_WHAT THE TASK ASKS_: Only a number is expected: how many lines in these records mention the word "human"?

_Dataset excerpts_:
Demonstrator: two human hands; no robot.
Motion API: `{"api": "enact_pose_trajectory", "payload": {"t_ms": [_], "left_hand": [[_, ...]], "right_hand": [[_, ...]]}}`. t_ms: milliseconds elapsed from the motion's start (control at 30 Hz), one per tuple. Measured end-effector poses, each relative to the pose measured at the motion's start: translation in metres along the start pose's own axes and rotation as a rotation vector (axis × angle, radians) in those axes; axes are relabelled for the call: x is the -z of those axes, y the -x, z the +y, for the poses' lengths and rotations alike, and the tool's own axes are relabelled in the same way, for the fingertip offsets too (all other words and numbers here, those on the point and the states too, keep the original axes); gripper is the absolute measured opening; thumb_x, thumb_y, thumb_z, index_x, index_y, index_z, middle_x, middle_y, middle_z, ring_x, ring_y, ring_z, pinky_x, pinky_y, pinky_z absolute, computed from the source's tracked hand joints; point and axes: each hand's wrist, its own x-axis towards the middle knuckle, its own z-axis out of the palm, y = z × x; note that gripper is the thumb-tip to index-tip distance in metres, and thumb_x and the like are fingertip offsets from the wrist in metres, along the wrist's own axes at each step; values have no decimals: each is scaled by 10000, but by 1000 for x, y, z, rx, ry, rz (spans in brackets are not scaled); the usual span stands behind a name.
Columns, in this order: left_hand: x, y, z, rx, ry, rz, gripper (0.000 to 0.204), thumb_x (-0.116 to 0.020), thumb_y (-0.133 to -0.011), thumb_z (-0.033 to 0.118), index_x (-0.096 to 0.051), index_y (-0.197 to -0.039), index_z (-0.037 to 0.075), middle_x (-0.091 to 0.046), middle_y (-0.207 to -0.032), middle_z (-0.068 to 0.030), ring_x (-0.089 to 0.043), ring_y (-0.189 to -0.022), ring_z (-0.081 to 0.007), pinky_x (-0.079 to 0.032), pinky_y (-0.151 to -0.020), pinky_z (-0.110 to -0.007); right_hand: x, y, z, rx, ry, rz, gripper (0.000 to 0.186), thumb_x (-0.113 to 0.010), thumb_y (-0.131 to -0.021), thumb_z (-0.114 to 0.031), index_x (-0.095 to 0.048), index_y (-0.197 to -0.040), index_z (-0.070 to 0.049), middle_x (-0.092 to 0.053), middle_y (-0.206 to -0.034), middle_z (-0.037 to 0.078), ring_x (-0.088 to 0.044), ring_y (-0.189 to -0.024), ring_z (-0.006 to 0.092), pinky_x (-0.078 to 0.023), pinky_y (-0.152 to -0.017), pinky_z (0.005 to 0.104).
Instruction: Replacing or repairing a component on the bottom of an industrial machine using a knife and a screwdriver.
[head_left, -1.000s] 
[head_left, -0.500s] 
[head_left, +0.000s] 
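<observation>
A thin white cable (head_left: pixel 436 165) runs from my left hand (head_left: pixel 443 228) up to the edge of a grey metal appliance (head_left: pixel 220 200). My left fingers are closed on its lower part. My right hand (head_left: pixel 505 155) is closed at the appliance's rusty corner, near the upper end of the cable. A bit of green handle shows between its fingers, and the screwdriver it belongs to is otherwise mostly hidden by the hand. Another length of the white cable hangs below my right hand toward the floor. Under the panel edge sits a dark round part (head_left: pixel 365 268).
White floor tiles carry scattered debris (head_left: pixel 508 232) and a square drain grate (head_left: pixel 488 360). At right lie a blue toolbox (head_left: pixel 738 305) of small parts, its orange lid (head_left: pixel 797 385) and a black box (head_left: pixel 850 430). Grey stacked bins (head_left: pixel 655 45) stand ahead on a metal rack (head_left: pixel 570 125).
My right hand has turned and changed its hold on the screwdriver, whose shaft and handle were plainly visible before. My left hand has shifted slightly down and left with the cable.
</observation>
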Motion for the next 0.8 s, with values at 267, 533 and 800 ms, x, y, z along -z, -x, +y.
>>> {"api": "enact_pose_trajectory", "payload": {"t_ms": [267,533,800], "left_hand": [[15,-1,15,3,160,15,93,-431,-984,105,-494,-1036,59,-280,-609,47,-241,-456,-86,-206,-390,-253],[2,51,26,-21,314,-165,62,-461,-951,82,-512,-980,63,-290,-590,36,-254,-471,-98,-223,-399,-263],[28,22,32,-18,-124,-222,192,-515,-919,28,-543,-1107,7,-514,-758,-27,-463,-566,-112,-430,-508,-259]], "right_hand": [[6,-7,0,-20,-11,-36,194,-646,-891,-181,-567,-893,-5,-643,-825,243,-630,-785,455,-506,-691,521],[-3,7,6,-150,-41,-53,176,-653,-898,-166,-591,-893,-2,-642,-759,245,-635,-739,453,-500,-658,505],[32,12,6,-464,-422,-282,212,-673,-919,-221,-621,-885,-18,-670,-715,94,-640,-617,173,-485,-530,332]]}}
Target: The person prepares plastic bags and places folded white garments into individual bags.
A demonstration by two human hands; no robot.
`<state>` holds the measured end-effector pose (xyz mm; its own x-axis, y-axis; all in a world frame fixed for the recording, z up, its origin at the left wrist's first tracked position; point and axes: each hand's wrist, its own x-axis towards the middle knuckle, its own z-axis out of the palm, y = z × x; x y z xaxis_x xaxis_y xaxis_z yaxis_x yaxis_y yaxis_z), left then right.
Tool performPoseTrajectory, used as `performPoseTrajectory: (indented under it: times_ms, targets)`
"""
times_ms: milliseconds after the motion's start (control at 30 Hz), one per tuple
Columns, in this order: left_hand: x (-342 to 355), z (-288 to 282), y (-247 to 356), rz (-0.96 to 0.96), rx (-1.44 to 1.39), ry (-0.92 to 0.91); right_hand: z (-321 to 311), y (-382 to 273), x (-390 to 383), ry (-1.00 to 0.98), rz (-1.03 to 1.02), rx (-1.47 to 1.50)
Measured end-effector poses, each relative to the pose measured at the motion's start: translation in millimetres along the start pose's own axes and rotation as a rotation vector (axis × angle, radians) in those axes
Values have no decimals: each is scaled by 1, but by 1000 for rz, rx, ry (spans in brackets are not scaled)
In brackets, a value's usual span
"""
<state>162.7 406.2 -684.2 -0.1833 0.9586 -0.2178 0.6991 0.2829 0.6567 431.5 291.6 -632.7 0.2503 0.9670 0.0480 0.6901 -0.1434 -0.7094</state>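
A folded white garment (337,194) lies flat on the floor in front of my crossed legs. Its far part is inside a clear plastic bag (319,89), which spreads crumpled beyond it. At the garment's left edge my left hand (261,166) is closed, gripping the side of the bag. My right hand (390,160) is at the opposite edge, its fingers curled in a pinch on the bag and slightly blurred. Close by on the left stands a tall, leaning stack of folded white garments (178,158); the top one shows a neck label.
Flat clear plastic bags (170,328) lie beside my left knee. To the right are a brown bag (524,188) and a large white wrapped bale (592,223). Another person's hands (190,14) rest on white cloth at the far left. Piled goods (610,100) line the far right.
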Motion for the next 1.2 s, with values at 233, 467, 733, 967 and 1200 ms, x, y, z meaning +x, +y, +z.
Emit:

_WRITTEN ANSWER_: 2